La pièce est jouée au Théâtre de la Ville à Paris. Dans un communiqué diffusé samedi, le ministre de la Culture Frédéric Mitterrand a condamné l'acte de ces fondamentalistes chrétiens.

"Ces perturbations portent atteinte à un principe fondamental de liberté d'expression protégé par le droit français", a réagi Frédéric Mitterrand en soulignant que la justice avait débouté une association (l'Alliance contre le racisme et pour le respect de l'identité française et chrétienne (Agrif)) qui demandait l'annulation du spectacle.

"Rechristianiser la France"

Les membres font parti de l'InstitutCivitas (pour une cité catholique) qui revendique "une œuvre de reconquête politique et sociale visant à rechristianiser la France." Sur leur site Internet, les membres de l'InstitutCivitas disent "répondre à la christianophobie ambiante". En avril, ce groupe s'était déjà attaqué à des photographies de l'artiste américain Andres Serrano à Avignon dont le fameux Immersion Piss Christ.

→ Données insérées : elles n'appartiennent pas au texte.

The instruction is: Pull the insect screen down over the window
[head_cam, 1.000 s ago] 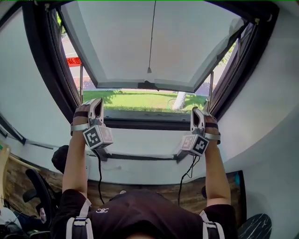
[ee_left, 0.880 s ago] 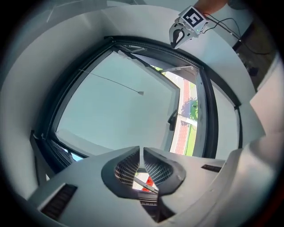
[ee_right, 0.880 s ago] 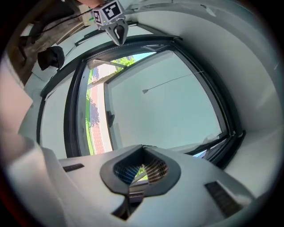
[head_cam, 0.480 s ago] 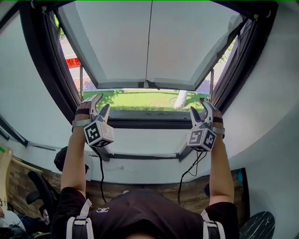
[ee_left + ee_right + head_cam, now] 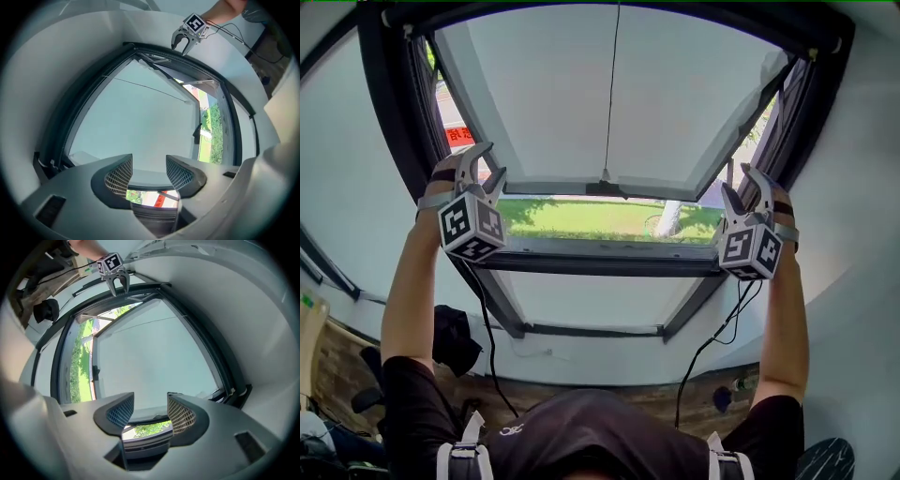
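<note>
Insect screen [image 5: 581,103] is partway down the window [image 5: 394,159]. Its bottom bar [image 5: 600,188] sits mid-opening, with a strip of lawn [image 5: 600,217] uncovered just under the bar. Pull cord [image 5: 610,84] hangs above the bar's middle, down to a small dark handle [image 5: 605,187] on the bar.

Left tool [image 5: 485,167] is just off the bar's left end, roughly level with it. Right tool [image 5: 742,192] is just off the bar's right end, same height. Both tools are spread, jaws just been opening, nothing between the pads, and neither touches the bar.

The one-tool-per-end placement is probably so the bar comes down level and doesn't jam in the side tracks. Spread jaws look ready to close on the bar ends. The pull itself is not yet under way.
</note>
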`<state>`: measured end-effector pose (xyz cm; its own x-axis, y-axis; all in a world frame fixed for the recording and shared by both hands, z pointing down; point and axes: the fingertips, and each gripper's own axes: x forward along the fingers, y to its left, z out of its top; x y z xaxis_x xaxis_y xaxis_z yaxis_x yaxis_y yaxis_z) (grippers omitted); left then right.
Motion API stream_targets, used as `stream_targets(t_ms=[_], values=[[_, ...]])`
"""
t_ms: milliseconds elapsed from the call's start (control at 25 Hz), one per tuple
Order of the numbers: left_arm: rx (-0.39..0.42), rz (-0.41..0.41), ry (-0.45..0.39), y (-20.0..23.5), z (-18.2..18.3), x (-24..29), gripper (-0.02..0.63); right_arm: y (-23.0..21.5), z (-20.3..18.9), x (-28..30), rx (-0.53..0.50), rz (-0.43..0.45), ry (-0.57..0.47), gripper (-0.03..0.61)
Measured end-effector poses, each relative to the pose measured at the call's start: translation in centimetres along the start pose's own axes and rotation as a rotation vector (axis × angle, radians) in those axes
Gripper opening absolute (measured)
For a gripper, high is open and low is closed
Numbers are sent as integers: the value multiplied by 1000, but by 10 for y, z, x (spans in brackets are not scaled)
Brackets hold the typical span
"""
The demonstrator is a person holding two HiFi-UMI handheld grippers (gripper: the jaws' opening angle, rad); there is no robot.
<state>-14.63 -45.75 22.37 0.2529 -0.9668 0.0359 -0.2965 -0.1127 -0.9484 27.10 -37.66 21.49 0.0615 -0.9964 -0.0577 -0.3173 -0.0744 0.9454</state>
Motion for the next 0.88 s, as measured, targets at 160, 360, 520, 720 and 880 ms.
stream_targets(t_ms=[160,360,520,720,880], values=[[98,126,-16,80,18,-5,218,-68,50,4,55,-35,-75,232],[110,170,-19,159,37,0,219,-151,88,16,-45,-127,-79,230],[146,217,26,209,43,18,221,-197,88,38,-98,-152,-28,222],[184,224,74,244,52,38,236,-234,84,55,-107,-143,62,222],[176,213,132,258,42,54,238,-242,73,68,-119,-101,125,230]])
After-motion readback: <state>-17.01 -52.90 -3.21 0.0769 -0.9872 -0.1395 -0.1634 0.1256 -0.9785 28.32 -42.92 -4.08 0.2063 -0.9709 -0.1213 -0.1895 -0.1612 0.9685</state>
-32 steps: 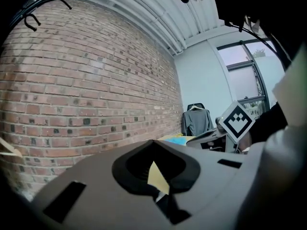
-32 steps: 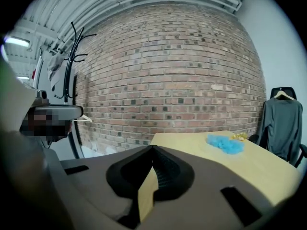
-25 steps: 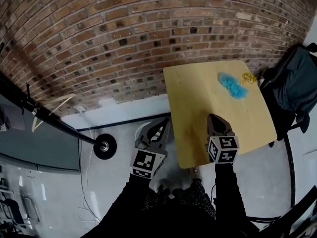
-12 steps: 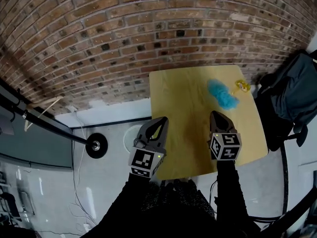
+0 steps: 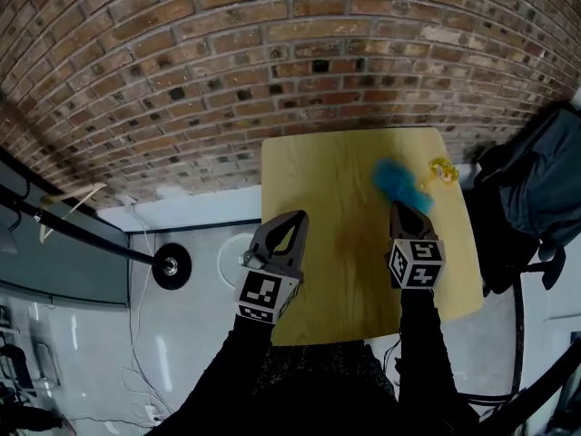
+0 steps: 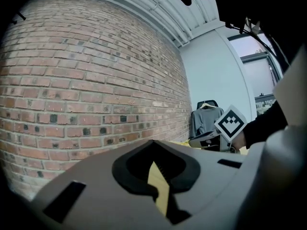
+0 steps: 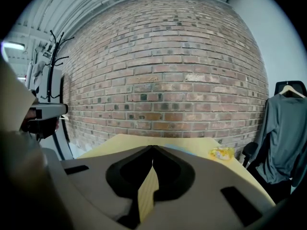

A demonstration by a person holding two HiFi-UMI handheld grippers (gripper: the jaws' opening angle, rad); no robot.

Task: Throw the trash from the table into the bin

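Right hand-held gripper (image 5: 402, 213): we read its jaws as pressed together with nothing between them, the tips low over the table (image 5: 327, 180) and aimed at the brick wall (image 5: 227, 80). Just ahead of those tips lies the blue trash (image 5: 398, 183), a fluffy clump. Its long axis runs diagonally, from far-left to near-right of the tips. We cannot tell whether the tips touch it. Further out and to the right, near the far table corner, sits the yellow wrapper (image 5: 442, 169), apart from the blue clump. The left hand-held gripper (image 5: 292, 221) is likewise closed and empty, at the table's left edge, well apart from both items. We judge the right hand nearer: open first, then advance straight ahead.
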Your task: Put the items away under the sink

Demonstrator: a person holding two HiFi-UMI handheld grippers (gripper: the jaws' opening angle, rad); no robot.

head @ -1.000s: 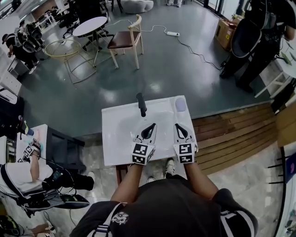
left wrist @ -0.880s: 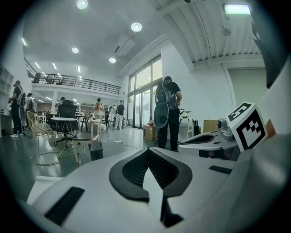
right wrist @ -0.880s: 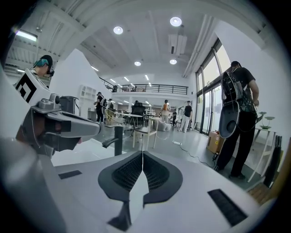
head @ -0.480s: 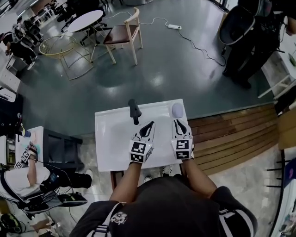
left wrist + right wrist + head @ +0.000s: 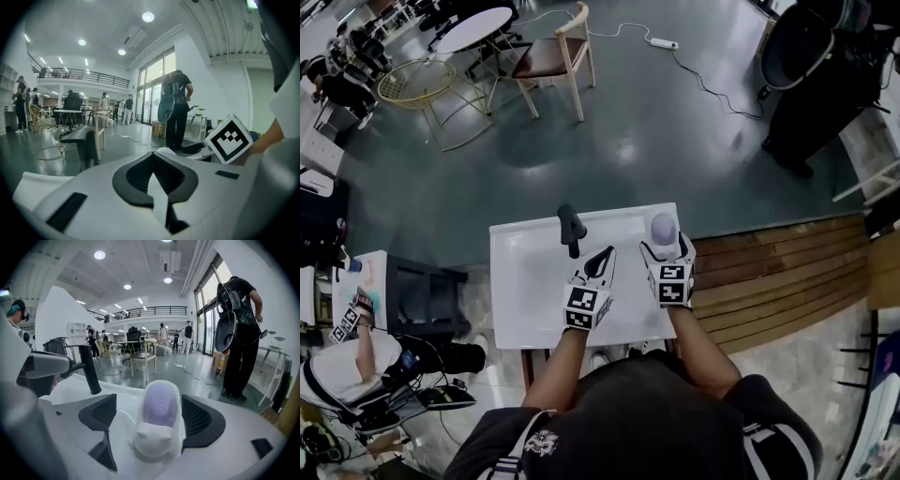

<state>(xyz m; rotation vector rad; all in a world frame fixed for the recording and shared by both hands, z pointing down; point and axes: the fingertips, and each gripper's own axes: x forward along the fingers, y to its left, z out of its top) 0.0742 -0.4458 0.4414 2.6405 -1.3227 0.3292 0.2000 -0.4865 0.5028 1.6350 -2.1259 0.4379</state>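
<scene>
A pale lavender bottle (image 5: 663, 226) with a white eared cap (image 5: 152, 441) stands at the far right corner of the white sink top (image 5: 525, 291). My right gripper (image 5: 666, 246) reaches it, and its jaws have just been opening. In the right gripper view the bottle (image 5: 161, 404) sits between the wide jaws of that gripper (image 5: 149, 401), and the left pad stands clear of it. My left gripper (image 5: 606, 255) hovers over the basin just right of the black faucet (image 5: 570, 228). Its jaws (image 5: 153, 157) meet at the tips with nothing in them.
The faucet (image 5: 89, 369) rises at the back edge, left of the bottle. Beyond the sink lies grey floor with a wooden chair (image 5: 558, 66) and a round table (image 5: 483, 26). A person (image 5: 820, 84) stands at the far right. Wooden decking (image 5: 778, 272) runs on the right.
Both grippers moved forward over the sink top. The right gripper went from shut to wide open and now straddles the lavender bottle. The left gripper stayed shut.
</scene>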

L'artiste avait d'ailleurs réagi à ces dégradations.

L'administrateur du Théâtre de la Ville, Michael Chase, a précisé que des "militants de la mouvance intégriste chrétienne avaient distribué des tracts à l'extérieur du théâtre avant d'interrompre la pièce (qui a repris plus tard) en montant sur scène, chantant et dénonçant par des pancartes la +christianophobie+". Ils ont été "délogés par la police" à la demande du théâtre. Auparavant, selon M. Chase, des membres de l'Action française (royalistes et nationalistes) avaient tenté de pénétrer en force dans le théâtre. Vendredi, en dépit d'un dispositif de sécurité renforcé, deux militants de la mouvance intégriste chrétienne ont récidivé, selon lui, en jetant "des oeufs et de l'huile de vidange" sur le public qui voulait entrer dans le théâtre.

La pièce, présentée au festival d'Avignon, met en scène un père et son fils affrontant ensemble la déchéance de l'âge, sous le regard d'un portrait géant du Christ peint par Antonello de Messine, "des scènes qui peuvent être choquantes mais aucunement une attaque contre la religion", selon M. Chase.

L'InstitutCivitas qui prône "la restauration de la royauté sociale de Notre-Seigneur Jésus-Christ" s'oppose également à une autre pièce de théâtre, programmée dans le cadre du festival d'automne à Paris "Golgota Picnic" de l'Espagnol Rodrigo Garcia, une violente attaque contre la société de consommation et l'aliénation sociale, thèmes chers à l'auteur qui dénonce un monde désolidarisé.